▸ TASK STATEMENT
Wherever the line with "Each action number" sits in the listing below, transcribe from it up to and including the line with "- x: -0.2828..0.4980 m", exactly, and leave the remaining lines out.

DATASET CONTENT section start

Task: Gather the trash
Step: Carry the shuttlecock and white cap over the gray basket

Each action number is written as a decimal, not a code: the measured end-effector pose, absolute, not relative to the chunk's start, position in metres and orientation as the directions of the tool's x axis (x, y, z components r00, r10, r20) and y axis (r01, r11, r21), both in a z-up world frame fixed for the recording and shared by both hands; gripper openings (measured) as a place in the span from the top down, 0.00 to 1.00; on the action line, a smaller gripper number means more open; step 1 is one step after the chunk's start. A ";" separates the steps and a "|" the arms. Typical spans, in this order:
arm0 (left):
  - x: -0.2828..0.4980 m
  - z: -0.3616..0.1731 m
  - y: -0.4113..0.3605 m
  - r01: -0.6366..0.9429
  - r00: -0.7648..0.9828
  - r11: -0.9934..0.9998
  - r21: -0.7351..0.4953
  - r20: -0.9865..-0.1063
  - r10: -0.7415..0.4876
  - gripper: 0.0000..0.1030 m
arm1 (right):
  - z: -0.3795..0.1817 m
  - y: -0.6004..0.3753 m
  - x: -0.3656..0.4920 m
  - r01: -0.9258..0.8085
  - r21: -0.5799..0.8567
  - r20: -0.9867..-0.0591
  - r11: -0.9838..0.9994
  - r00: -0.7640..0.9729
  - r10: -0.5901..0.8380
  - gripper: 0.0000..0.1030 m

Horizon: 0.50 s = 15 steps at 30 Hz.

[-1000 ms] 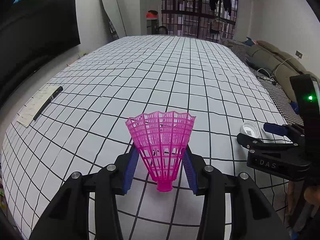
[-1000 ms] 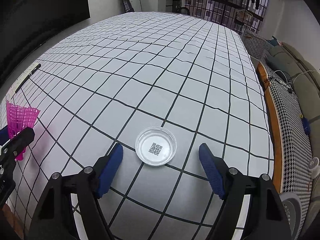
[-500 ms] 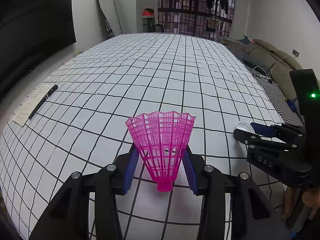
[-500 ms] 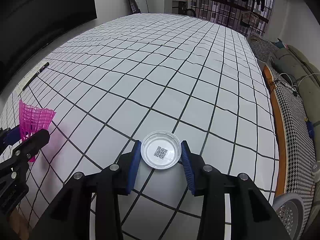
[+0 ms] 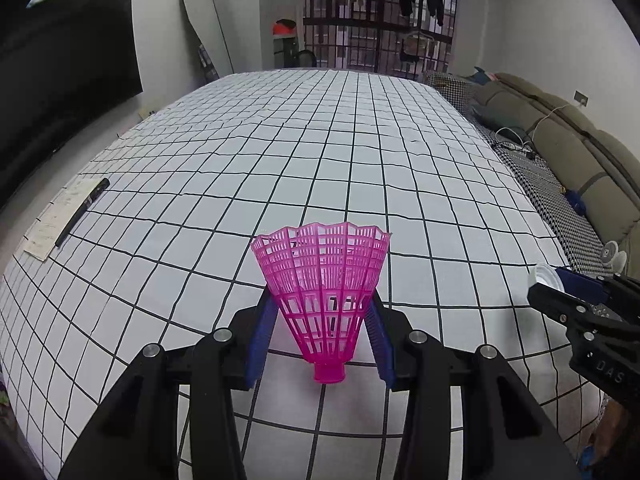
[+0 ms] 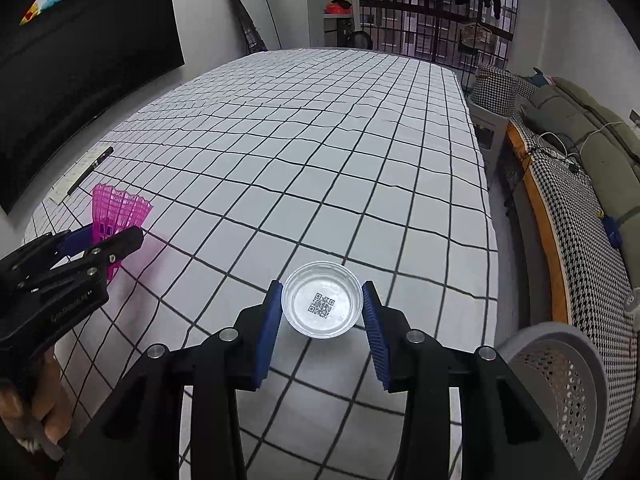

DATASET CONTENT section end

▸ RESULT BELOW
Each action number is written as a decimal, not a code: the measured end-effector pose, absolute, not relative to the chunk's start, position in metres and orientation as the directions of the tool's x axis (x, y, z components r00, r10, r20) and y axis (r01, r11, r21), both in a z-up world frame fixed for the recording and shared by both hands; gripper openings (measured) as a place in the span from the top down, 0.00 to 1.00; on the action line, a smaller gripper number means more open; step 1 is one step after the chunk's start. A ";" separates the steps and a "|" the arms. Typical spans, in this order:
arm0 (left):
  - x: -0.2828..0.4980 m

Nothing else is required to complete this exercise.